__RECORDS TO PROCESS__:
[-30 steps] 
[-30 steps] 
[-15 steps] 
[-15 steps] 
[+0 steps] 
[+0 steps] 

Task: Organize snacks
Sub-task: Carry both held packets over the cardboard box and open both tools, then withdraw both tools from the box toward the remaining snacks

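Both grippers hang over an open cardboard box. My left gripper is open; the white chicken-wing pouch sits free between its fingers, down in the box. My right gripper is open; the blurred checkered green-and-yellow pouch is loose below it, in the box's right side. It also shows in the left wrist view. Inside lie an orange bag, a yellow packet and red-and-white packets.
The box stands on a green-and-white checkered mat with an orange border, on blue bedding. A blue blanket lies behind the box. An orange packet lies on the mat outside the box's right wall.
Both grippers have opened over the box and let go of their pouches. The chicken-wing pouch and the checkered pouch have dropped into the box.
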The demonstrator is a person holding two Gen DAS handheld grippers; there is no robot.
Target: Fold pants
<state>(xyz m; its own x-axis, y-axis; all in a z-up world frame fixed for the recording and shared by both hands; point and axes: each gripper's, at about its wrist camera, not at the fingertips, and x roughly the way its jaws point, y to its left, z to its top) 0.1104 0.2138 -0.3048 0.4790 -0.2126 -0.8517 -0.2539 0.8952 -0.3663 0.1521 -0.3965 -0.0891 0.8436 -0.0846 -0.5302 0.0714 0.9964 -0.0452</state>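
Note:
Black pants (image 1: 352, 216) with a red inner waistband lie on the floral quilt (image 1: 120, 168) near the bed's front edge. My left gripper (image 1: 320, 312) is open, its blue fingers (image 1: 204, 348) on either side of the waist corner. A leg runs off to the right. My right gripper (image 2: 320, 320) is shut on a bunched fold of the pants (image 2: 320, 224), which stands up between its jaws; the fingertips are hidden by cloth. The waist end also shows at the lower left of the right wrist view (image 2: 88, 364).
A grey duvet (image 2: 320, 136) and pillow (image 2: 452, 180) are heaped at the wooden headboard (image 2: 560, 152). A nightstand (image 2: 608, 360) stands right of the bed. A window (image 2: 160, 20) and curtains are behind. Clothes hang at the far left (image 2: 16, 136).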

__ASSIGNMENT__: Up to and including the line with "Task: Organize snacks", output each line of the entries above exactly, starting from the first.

__RESPONSE TO THIS TASK__:
[-30 steps] 
[-30 steps] 
[-15 steps] 
[-15 steps] 
[+0 steps] 
[+0 steps] 

Task: Organize snacks

No additional output is required.